One Pilgrim, One Plate
When Maharaj Pakacharya first ran the temple kitchen, he served pilgrims one at a time. A pilgrim arrived; the Maharaj lit the tandoor; he kneaded dough; he cooked the meal; he served it; he cleaned the tandoor; he waited for the next pilgrim. The food was magnificent. The line outside the kitchen wound around the temple twice. By dusk, three hundred pilgrims had eaten and seven hundred had given up.
“Excellence served sequentially is famine for everyone but the first.”
The Stale Batch of the Old Cook
A travelling cook offered a different way. "Cook a great vat of dal at dawn," he said, "and serve it through the day to whoever comes." The Maharaj tried it. The line moved swiftly. But by noon the dal had cooled, and by dusk it had soured. The pilgrims who came late ate what was no longer good. "This," said the Maharaj, "is worse than the line."
“A batch that grows stale before service is worse than no batch at all.”
The Continuous Tandoor
Then came a wise potter's daughter who had once worked in a wedding kitchen. "Your tandoor has many sides," she said. "While one chapati is rising on the inner wall, slap the next on a free spot. As one comes off, another goes in. The tandoor is never empty, but it is also never crowded. Each chapati cooks at its own pace; do not wait for a whole batch to finish before starting the next." The Maharaj tried it. The line vanished. Each pilgrim received a hot, fresh chapati within minutes. The tandoor was hot all day, but never wasted.
“A tandoor served continuously, with each loaf added as another finishes, feeds many without making any wait.”
The Shared Spice Box
But the Maharaj noticed waste in another corner. Each cook had his own spice box, and each opened the same jar of cumin a hundred times a day. The potter's daughter again: "Keep one shared spice tray on a turning stand at the centre, with each spice in its own bowl. Any cook may reach in for any spice. No cook hoards a private jar." The kitchen quickened further. The same spices, used by many, never wasted, never duplicated.
“A pool of memory shared among many requests serves more than the same memory copied into each.”
The Speculative Apprentice
A young apprentice was sent to help. He could roll chapatis quickly but could not judge their finish. The Maharaj used him cleverly: "Roll out three chapatis ahead of what I have asked for. If I want them, they are ready. If I do not, throw them to the cows; they will not be wasted." The kitchen sped up further still — most of the apprentice's rolls were used; the few that were not, the cows enjoyed. The pilgrims felt their food arrive almost before they had asked for it.
“A cheap apprentice that prepares ahead and is sometimes wrong is faster than a master who prepares only on demand.”
The Kitchen That Did Not Crash
On the day of the great festival, ten thousand pilgrims came. The kitchen, with its continuous tandoor, its shared spice tray, its speculative apprentice, fed them all by sunset. The Maharaj sat afterwards with the potter's daughter on the temple steps and said, "I learned three things. The tandoor must never be wasted but never crowded. The spices must be shared, not hoarded. And the apprentice must be allowed to guess. None of these I would have invented alone. None of these the old way of one-pilgrim-one-plate would have allowed."
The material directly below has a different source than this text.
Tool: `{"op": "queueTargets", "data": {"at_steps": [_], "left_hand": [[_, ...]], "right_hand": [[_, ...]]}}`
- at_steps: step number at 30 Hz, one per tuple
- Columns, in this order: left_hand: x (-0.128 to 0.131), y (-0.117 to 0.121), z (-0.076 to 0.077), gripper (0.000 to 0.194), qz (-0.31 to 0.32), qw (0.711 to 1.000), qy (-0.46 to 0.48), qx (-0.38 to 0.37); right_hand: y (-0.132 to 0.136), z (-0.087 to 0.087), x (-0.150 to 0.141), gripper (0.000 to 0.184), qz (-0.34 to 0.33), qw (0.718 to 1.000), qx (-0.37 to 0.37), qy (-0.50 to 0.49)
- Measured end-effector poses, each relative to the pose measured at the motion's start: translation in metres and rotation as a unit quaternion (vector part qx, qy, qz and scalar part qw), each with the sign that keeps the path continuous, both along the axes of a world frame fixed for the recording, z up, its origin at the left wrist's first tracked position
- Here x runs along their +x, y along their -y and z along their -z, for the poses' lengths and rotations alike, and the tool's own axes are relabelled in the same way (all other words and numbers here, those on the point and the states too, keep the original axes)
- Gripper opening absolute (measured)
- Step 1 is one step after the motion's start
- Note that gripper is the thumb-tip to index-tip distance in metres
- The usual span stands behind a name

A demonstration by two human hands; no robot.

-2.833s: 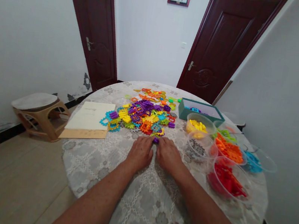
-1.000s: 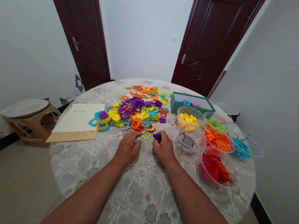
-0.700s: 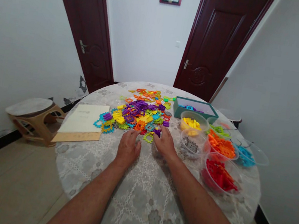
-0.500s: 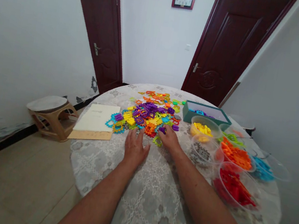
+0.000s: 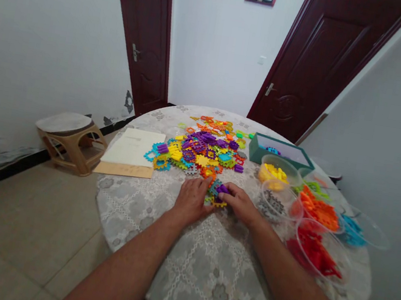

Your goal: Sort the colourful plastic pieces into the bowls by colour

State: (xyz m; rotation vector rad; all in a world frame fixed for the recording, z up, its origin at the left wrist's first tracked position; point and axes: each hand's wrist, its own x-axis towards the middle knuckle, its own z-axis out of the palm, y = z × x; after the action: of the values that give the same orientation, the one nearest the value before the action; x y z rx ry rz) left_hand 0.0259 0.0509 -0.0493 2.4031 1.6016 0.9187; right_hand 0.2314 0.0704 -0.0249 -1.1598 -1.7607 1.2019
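Head view: the right hand [image 5: 237, 202] is pinching a purple piece [image 5: 222, 190] beside a teal gear [image 5: 214, 187] on the counter [image 5: 181, 273], just before the pile [image 5: 204, 149]. The left hand [image 5: 191, 201] is resting alongside, its grip unclear. Close handling seems underway, apparently calling for steady fingers.

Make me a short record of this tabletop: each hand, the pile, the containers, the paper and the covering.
Left hand: at a cluster of multicoloured toothed plastic pieces; grip unclear
Right hand: thumb and fingers on a small purple plastic piece
Pile: mixed multicoloured plastic pieces, beyond the hands
Tubs: clear round plastic tubs, right side; yellow, grey, orange, red, blue and light-green contents
Box: dark-green rectangular box, behind the tubs
Paper: rectangular cream sheet, left of the pile
Covering: grey flower-patterned tablecloth
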Motion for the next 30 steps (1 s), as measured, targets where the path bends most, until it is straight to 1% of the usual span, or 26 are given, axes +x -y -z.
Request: {"op": "queueTargets", "data": {"at_steps": [2,3,5,8,10,13,16,19,22,23,24,27,28,29,30], "left_hand": [[0.000,0.002,-0.002,0.089,0.024,1.000,-0.007,-0.006],[-0.001,0.002,-0.004,0.091,0.038,0.999,-0.010,-0.010],[-0.001,0.004,-0.006,0.091,0.081,0.996,-0.016,-0.017],[0.000,0.005,-0.009,0.082,0.141,0.990,-0.011,-0.024],[0.000,0.005,-0.011,0.078,0.148,0.989,0.004,-0.030],[0.000,0.004,-0.012,0.072,0.131,0.990,0.025,-0.035],[-0.001,-0.001,-0.010,0.062,0.109,0.993,0.030,-0.033],[-0.002,-0.003,-0.010,0.053,0.093,0.995,0.032,-0.026],[-0.002,-0.001,-0.014,0.049,0.115,0.992,0.046,-0.011],[-0.001,0.001,-0.015,0.051,0.133,0.990,0.044,-0.010],[-0.001,0.003,-0.017,0.058,0.153,0.987,0.039,-0.011],[0.002,0.007,-0.020,0.085,0.196,0.980,0.008,-0.024],[0.002,0.007,-0.020,0.087,0.202,0.979,0.001,-0.027],[0.002,0.007,-0.020,0.084,0.206,0.978,-0.002,-0.029],[0.002,0.007,-0.020,0.076,0.209,0.978,-0.004,-0.028]], "right_hand": [[0.010,0.000,0.009,0.019,0.009,0.995,-0.063,-0.077],[0.015,0.002,0.012,0.018,0.018,0.991,-0.081,-0.109],[0.024,0.005,0.018,0.017,0.034,0.983,-0.090,-0.157],[0.033,0.011,0.024,0.019,0.067,0.978,-0.083,-0.181],[0.036,0.012,0.026,0.022,0.079,0.975,-0.090,-0.187],[0.037,0.010,0.028,0.024,0.076,0.965,-0.121,-0.220],[0.037,0.007,0.027,0.027,0.090,0.955,-0.141,-0.245],[0.037,0.007,0.026,0.029,0.105,0.959,-0.141,-0.224],[0.037,0.010,0.026,0.027,0.130,0.972,-0.104,-0.166],[0.036,0.012,0.026,0.026,0.141,0.975,-0.086,-0.146],[0.035,0.014,0.026,0.024,0.150,0.978,-0.069,-0.129],[0.033,0.019,0.028,0.020,0.161,0.983,-0.027,-0.088],[0.032,0.020,0.029,0.019,0.163,0.984,-0.012,-0.069],[0.032,0.021,0.031,0.018,0.166,0.985,0.005,-0.046],[0.031,0.021,0.032,0.016,0.170,0.985,0.023,-0.021]]}}
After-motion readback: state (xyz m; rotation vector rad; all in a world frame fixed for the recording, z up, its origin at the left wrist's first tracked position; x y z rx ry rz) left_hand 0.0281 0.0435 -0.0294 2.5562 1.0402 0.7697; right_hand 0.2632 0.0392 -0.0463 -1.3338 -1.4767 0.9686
🪔 Deepak — the lamp of meaning · what this fable means in code
The Maharaj's one-at-a-time kitchen is a model server with no batching — perfect quality, terrible throughput. The travelling cook's stale batch is naive static batching that waits for a fixed group, raising p99 latency for early arrivals. The continuous tandoor is continuous (in-flight) batching, the breakthrough of vLLM and friends — new requests slot into a running batch as old ones finish, keeping the GPU full without ever making a request wait for the next batch boundary. The shared spice tray is PagedAttention and prompt-prefix caching, where memory for shared context is pooled rather than duplicated per request. The speculative apprentice is speculative decoding — a cheap draft model proposes several tokens ahead, the main model verifies in parallel, and most drafts are accepted. Together these turn a kitchen that could feed three hundred into one that feeds ten thousand without losing the heat of any single chapati.